Construction (Overweight): Prasarana: Phase 2 of MRT project 99% completed. The construction of Phase 2 of the Mass Rapid Transit (MRT) project is 99% completed and will be operational by next month as scheduled, Prasarana Malaysia president and group CEO Datuk Seri Azmi Abdul Aziz said. The 3km Semantan-Kajang line, which connects the Kelana Jaya, Sri Petaling, Ampang and KL Monorail stations, is currently undergoing various tests to ensure smooth operation of the train service, Azmi said. Phase 2 of the MRT will be launched this July 17 by the Prime Minister Datuk Seri Najib Tun Razak, and the 51km Sungai Buloh-Kajang line will be fully operational by then. (Bernama)
Market Update

The FBM KLCI might open with a whimper today after central bank policy comments fuelled another dramatic session for the foreign exchange and fixed-income markets, pushing the Euro to a one year high against the Dollar and helping Sterling return to pre-UK election levels. Wall Street brushed aside any lingering disappointment at the delay to the healthcare legislation vote, with the S&P 500 climbing back towards its recent record high. Oil prices rose for a fifth day as participants focused on news of a dip in US gasoline inventories last week, while gold continued to rally in the wake of Monday’s steep decline. The European Central Bank attempted a damage limitation exercise following the sharp rise in the Euro and sovereign debt yields sparked by comments from Mario Draghi on Tuesday that were viewed by many as paving the way for a tapering of its stimulus measures. Senior figures in the ECB were reported to have signalled that the markets had “misinterpreted” Mr Draghi’s message — triggering a fresh bout of volatility. On Wall Street, the S&P 500 climbed 21.31 points, or 0.9%, to end at 2,440.69, its largest one-day gain since April 24. Meanwhile, the Dow Jones Industrial Average gained 143.95 points, or 0.7%, to 21,454.61 and the Nasdaq Composite Index rose 87.79 points, or 1.4%, to 6,234, recording its biggest one-day gain since Nov. 7. In Frankfurt, the export-heavy DAX 30 closed off session lows, ending down 0.2% at 12,647.27. Elsewhere, France’s CAC 40 index finished down 0.1% at 5,252.90 and the UK’s FTSE 100 dropped 0.6% to 7,387.80.

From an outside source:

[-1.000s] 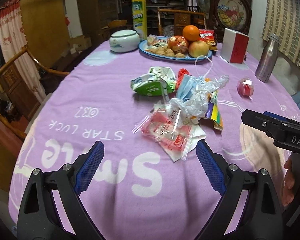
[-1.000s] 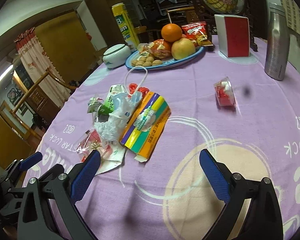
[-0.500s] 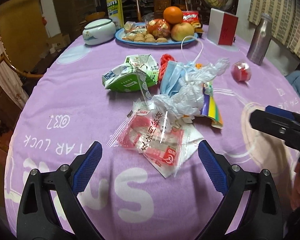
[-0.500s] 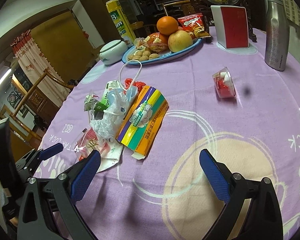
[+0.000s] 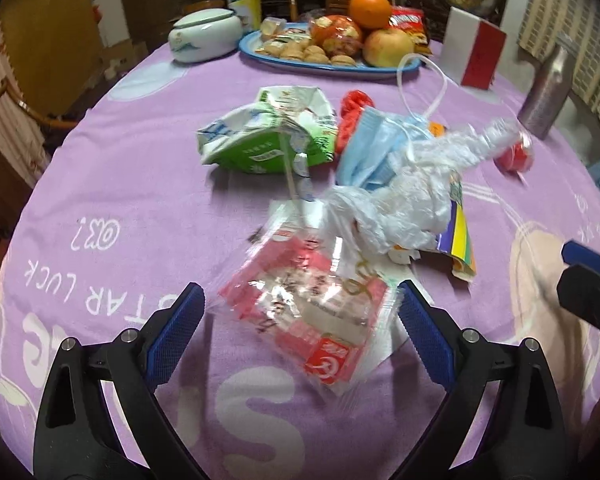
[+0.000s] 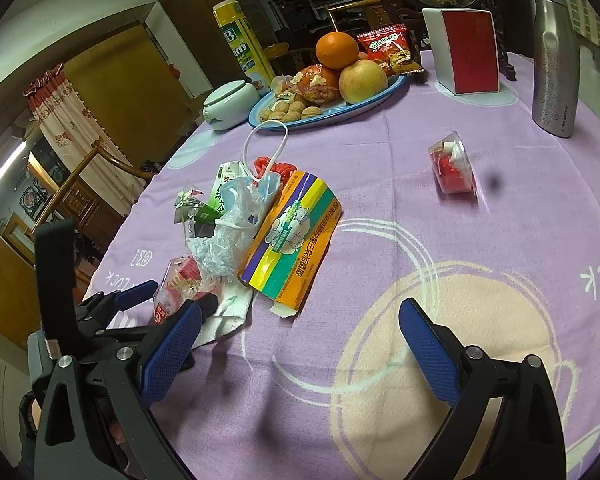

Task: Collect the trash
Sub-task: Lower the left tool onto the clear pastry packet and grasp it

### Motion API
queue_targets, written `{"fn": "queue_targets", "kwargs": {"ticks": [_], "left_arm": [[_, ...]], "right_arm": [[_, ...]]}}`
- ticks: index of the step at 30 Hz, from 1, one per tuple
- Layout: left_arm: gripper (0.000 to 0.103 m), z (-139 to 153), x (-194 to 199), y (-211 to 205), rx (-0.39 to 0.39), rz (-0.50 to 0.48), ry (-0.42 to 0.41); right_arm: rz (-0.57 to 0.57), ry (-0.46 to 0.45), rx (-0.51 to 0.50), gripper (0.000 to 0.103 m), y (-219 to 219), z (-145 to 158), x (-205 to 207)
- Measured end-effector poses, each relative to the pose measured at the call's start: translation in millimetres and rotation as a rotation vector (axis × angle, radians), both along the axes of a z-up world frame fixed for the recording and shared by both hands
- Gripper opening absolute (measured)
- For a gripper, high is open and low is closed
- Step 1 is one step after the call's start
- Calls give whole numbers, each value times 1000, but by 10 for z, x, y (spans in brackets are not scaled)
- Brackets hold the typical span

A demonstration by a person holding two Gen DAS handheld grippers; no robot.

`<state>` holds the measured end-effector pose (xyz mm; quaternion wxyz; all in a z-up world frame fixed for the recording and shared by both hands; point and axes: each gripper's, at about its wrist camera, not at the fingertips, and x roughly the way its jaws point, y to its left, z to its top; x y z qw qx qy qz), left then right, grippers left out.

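Your left gripper [image 5: 298,320] is wide open, with its two blue fingers on each side of the red snack wrapper [image 5: 304,304]. Your right gripper [image 6: 300,348] is wide open too, holding nothing, over a bare part of the surface [image 6: 440,320].

The wrapper lies at the near end of the trash pile, in the middle of the purple cloth. It looks thin, crinkly and very light. It will bend and may slip, so pinch it across the middle, where it puffs up a little.

In the pile you can count one red wrapper, one crumpled clear bag [image 5: 404,200], one blue face mask [image 5: 370,148], one green and white carton [image 5: 268,136], one striped box [image 6: 292,240] and one red net [image 5: 354,108]. One little red cup [image 6: 452,168] sits well apart from the pile.
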<state>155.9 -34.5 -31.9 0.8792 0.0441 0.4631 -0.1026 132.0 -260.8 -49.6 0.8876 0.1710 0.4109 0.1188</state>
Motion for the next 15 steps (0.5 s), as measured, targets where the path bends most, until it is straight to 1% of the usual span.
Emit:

Back home, the FBM KLCI index lost 8.22 points or 0.46% to 1,771.23 points. Trading volume increased to 1.40bn worth RM1.85bn. In Hong Kong, the Hang Seng fell 0.6%. China’s Shanghai Composite lost 0.5%, with investors unnerved by sharp losses among Hong Kong small-caps. Japan’s Topix fell 0.3%. As for crude oil prices, Brent crude settled 1.4% higher at US$47.31 a barrel, its highest for more than a week and US West Texas Intermediate was up 1.1% in late trade at US$44.72. The latest report from the Energy Information Administration showed that US crude Inventories rose by 118,000 barrels last week, compared with expectations of a 2.15m barrel decline.